3768. 'For out of that well they watered the droves' means knowledge obtained from there, that is to say, from the Word. This is clear from the meaning of 'a well' as the Word, dealt with just above in 3765, from the meaning of 'watering', or giving a drink, as receiving instruction, dealt with in 3069, and from the meaning of 'droves' as knowledge of matters of doctrine, also dealt with just above, in 3767. From these meanings it is evident that 'out of the well they watered the droves' means that from the Word knowledge of matters of doctrine concerning what is good and true was obtained. In all that appears below regarding Jacob the subject in the highest sense is the Lord - how He made Divine His Natural, this chapter dealing with the inception of this process. And in the internal representative sense the subject is those who are being regenerated - how the Lord renews their natural man, this chapter dealing with the inception of that process. Here therefore the subject is the Word and doctrine obtained from it, for it is by means of doctrine drawn from the Word that the process is begun and regeneration takes place. And it is because these are meant by 'a well' and by 'three droves of a flock' that these historical details are mentioned at all. Unless they had that meaning they would be too trivial to be mentioned in the Divine Word. What they embody is clear, namely that all knowledge and doctrine concerning what is good and true is derived from the Word.

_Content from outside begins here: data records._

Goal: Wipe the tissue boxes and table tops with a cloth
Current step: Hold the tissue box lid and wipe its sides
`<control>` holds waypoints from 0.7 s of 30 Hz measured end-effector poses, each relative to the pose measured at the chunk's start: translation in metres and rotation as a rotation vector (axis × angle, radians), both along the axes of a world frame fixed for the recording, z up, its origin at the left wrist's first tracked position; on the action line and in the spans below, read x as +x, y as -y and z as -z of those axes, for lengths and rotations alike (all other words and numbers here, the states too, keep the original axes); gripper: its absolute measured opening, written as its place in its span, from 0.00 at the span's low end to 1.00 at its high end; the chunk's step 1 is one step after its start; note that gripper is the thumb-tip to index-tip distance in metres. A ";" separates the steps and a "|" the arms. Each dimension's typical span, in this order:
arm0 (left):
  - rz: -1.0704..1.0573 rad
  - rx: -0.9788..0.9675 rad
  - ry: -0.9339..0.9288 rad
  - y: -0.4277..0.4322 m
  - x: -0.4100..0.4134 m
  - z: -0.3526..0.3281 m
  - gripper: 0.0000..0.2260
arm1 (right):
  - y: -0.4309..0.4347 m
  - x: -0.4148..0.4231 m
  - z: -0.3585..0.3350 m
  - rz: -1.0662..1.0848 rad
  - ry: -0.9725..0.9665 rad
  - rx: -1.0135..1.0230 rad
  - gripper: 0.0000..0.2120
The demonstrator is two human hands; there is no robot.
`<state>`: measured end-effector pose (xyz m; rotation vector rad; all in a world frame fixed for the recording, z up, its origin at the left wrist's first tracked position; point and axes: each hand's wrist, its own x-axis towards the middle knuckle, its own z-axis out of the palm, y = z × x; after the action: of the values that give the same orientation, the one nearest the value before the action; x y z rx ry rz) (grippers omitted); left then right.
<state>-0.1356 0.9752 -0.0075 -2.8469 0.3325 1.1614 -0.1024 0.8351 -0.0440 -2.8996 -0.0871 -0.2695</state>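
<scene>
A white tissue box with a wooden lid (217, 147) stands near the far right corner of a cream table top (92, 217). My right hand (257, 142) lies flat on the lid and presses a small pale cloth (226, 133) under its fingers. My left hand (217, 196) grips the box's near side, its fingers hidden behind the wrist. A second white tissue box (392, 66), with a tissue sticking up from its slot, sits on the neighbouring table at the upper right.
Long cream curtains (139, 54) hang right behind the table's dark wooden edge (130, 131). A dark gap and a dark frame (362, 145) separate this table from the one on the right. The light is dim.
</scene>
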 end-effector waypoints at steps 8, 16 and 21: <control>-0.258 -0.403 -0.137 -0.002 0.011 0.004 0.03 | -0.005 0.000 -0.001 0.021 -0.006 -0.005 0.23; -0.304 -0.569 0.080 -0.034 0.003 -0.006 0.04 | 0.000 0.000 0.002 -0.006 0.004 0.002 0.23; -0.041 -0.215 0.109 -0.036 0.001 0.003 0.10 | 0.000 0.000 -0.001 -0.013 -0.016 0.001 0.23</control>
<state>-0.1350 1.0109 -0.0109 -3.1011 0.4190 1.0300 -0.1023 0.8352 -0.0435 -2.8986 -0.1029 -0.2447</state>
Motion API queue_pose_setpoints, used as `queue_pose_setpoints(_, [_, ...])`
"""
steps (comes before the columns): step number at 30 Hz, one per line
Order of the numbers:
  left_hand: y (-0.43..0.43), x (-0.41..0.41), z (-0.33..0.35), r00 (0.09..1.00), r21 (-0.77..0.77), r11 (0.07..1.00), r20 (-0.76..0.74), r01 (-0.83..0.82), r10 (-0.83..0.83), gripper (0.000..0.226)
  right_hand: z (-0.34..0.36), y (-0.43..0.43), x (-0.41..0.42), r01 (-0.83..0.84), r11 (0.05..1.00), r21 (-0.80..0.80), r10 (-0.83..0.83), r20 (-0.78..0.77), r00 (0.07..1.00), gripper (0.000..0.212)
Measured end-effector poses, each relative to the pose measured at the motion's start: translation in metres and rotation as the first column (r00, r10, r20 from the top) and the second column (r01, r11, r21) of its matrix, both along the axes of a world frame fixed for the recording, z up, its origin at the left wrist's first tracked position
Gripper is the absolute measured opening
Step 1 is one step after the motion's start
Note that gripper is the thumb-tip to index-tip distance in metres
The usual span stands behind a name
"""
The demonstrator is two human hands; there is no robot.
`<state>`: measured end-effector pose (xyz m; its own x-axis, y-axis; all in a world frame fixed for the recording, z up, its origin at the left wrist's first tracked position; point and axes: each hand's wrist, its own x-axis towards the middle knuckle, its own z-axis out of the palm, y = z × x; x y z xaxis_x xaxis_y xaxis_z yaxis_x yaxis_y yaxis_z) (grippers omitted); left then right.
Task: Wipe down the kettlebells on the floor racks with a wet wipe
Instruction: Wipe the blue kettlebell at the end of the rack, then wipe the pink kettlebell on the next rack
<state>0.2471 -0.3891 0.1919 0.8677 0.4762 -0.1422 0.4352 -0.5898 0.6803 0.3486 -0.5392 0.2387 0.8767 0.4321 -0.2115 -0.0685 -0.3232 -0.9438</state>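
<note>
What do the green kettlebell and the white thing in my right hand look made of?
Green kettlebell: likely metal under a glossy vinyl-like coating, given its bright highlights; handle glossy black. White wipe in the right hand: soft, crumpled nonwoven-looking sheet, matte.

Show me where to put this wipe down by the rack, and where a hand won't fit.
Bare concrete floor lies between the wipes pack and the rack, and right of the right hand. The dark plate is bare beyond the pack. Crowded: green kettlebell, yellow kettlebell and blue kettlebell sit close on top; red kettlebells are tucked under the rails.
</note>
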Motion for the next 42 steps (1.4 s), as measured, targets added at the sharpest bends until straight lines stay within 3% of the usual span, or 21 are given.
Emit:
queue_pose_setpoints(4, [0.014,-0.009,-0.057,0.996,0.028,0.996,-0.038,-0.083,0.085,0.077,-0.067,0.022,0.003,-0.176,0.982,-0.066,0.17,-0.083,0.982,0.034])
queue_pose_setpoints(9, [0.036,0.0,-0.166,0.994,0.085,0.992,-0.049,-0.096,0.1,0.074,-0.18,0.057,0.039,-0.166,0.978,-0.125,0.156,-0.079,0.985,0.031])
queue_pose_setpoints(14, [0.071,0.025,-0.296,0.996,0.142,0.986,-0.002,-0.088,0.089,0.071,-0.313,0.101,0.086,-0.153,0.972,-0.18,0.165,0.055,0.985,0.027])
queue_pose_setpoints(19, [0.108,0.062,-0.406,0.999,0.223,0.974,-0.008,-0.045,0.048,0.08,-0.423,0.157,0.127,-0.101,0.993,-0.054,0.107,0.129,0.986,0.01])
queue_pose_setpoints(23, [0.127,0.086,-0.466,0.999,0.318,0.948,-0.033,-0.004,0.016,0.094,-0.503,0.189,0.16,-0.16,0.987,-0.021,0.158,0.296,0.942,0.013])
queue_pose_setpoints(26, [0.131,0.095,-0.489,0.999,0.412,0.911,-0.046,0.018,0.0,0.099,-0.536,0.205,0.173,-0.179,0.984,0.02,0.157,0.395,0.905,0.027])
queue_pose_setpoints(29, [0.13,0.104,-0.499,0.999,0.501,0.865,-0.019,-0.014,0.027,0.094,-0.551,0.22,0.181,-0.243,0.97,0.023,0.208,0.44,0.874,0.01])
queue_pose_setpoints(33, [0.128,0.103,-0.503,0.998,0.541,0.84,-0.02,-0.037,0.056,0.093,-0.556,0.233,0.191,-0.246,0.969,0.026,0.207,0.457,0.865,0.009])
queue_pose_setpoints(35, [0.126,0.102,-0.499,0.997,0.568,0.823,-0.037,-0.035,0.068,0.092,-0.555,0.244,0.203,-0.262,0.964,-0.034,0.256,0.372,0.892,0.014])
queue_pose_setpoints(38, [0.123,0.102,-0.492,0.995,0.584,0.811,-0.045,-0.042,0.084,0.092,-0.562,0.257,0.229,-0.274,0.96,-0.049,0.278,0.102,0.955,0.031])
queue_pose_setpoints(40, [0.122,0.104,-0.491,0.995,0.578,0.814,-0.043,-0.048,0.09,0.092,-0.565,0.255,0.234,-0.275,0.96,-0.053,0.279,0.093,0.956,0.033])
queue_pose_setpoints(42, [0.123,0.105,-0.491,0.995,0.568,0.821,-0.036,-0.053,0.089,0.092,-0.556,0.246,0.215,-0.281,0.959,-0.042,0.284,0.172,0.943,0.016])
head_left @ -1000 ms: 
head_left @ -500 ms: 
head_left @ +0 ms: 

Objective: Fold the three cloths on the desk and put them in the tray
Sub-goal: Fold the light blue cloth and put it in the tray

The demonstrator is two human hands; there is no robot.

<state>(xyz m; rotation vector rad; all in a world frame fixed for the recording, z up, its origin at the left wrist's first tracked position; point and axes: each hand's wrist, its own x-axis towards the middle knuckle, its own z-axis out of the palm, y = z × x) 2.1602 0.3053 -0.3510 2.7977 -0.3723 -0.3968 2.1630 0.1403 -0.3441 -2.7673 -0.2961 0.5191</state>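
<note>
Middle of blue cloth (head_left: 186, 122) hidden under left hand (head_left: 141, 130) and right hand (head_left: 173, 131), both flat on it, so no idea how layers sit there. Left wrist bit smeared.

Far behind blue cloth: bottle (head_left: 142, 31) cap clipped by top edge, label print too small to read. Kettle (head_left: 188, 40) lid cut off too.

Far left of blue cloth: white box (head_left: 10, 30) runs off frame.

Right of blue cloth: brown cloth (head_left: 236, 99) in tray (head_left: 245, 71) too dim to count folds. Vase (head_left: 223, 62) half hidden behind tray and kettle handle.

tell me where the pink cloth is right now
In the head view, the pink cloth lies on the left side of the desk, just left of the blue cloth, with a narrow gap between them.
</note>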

 The natural man, it is true, can know and also perceive what good and truth are, but only the natural and social variety of good and truth. Spiritual good and truth he cannot know or perceive. Knowledge of these has to come from revelation, and so from the Word. For example, from the rational present in everyone a person may know that he ought to love his neighbour and to worship God; but how he ought to love his neighbour and worship God, and so what constitutes spiritual good and truth, he cannot know except from the Word. Except from the Word he cannot know that good itself is the neighbour, and that consequently those governed by good are the neighbour and in the measure that it governs them. Nor can he know that good is therefore the neighbour because the Lord is present in good, and that accordingly when good is loved the Lord is loved.
 In the same way those who do not possess the Word cannot know that all good comes from the Lord, and that it flows in with man and forms his affection for good, and that that affection is called charity. Those who do not possess the Word cannot know who is the God of the universe. The truth that He is the Lord is hidden from them, yet the inmost part of affection or charity, and therefore the inmost part of good must have Him in view. From this one may see what spiritual good is and that there can be no knowledge of it except from the Word. As regards gentiles, as long as they are in this world they do not indeed know that good. Yet when they lead charitable lives one with another they thereby have an ability to learn such things in the next life, and also do receive them and adopt them without difficulty, see 2589-2604.